● **Task to carry out**
Repeat the entries exactly, keeping every line as it is.

● **Dataset**
# # # # # # #

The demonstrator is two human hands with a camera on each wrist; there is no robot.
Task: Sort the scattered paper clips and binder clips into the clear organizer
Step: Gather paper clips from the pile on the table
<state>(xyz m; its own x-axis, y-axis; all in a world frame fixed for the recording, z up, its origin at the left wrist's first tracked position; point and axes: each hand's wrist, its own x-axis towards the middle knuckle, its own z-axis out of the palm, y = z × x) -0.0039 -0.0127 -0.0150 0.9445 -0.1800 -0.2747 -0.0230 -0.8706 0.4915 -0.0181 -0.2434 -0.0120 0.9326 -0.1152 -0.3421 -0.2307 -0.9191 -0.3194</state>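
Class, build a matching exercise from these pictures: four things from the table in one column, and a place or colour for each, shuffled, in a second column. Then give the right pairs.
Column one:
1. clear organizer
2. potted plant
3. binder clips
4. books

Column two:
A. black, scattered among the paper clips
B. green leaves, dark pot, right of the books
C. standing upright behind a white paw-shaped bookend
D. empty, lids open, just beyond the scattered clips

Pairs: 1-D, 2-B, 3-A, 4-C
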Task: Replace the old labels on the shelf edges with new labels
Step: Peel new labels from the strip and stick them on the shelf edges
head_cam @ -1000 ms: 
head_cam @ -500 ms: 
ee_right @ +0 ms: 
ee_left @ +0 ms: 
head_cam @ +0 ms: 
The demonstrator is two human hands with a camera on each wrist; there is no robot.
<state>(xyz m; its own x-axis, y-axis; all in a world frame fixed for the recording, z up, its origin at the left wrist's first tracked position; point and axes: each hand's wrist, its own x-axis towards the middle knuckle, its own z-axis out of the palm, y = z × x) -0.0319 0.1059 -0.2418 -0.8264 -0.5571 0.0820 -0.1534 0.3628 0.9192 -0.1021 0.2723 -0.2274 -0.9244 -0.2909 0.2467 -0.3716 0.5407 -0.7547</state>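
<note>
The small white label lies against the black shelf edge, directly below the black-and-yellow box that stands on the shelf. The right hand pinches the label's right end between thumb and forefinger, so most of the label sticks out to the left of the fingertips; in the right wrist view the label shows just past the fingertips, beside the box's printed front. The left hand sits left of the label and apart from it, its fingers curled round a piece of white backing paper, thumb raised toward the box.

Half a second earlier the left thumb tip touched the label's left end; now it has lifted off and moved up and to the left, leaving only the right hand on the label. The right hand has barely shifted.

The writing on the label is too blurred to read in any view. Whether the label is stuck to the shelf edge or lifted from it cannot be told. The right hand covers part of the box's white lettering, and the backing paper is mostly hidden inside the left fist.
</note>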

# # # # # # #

● **Solution to the exercise**
The demonstrator is two human hands with a camera on each wrist; there is no robot.
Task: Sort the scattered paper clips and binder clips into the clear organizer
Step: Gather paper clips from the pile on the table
<state>(xyz m; its own x-axis, y-axis; all in a world frame fixed for the recording, z up, its origin at the left wrist's first tracked position; point and axes: each hand's wrist, its own x-axis towards the middle knuckle, its own z-axis out of the palm, y = z × x) -0.0039 -0.0127 -0.0150 0.9445 -0.1800 -0.2747 -0.0230 -0.8706 0.4915 -0.0181 -0.2434 -0.0120 0.9326 -0.1152 -0.3421 -0.2307 -0.9191 -0.3194</state>
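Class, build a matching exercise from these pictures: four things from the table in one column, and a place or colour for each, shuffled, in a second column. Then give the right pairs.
Column one:
1. clear organizer
2. potted plant
3. binder clips
4. books

Column two:
A. black, scattered among the paper clips
B. green leaves, dark pot, right of the books
C. standing upright behind a white paw-shaped bookend
D. empty, lids open, just beyond the scattered clips

Pairs: 1-D, 2-B, 3-A, 4-C
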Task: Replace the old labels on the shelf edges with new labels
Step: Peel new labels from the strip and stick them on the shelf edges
head_cam @ -1000 ms: 
head_cam @ -500 ms: 
ee_right @ +0 ms: 
ee_left @ +0 ms: 
head_cam @ +0 ms: 
The demonstrator is two human hands with a camera on each wrist; there is no robot.
<state>(xyz m; its own x-axis, y-axis; all in a world frame fixed for the recording, z up, its origin at the left wrist's first tracked position; point and axes: each hand's wrist, its own x-axis towards the middle knuckle, its own z-axis out of the palm, y = z × x) -0.0319 0.1059 -0.2418 -0.8264 -0.5571 0.0820 -0.1534 0.3628 0.9192 -0.1021 0.2723 -0.2274 -0.9244 -0.2909 0.2467 -0.3716 0.5407 -0.7547</state>
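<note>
The small white label lies against the black shelf edge, directly below the black-and-yellow box that stands on the shelf. The right hand pinches the label's right end between thumb and forefinger, so most of the label sticks out to the left of the fingertips; in the right wrist view the label shows just past the fingertips, beside the box's printed front. The left hand sits left of the label and apart from it, its fingers curled round a piece of white backing paper, thumb raised toward the box.

Half a second earlier the left thumb tip touched the label's left end; now it has lifted off and moved up and to the left, leaving only the right hand on the label. The right hand has barely shifted.

The writing on the label is too blurred to read in any view. Whether the label is stuck to the shelf edge or lifted from it cannot be told. The right hand covers part of the box's white lettering, and the backing paper is mostly hidden inside the left fist.
</note>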

Nothing else belongs to this answer.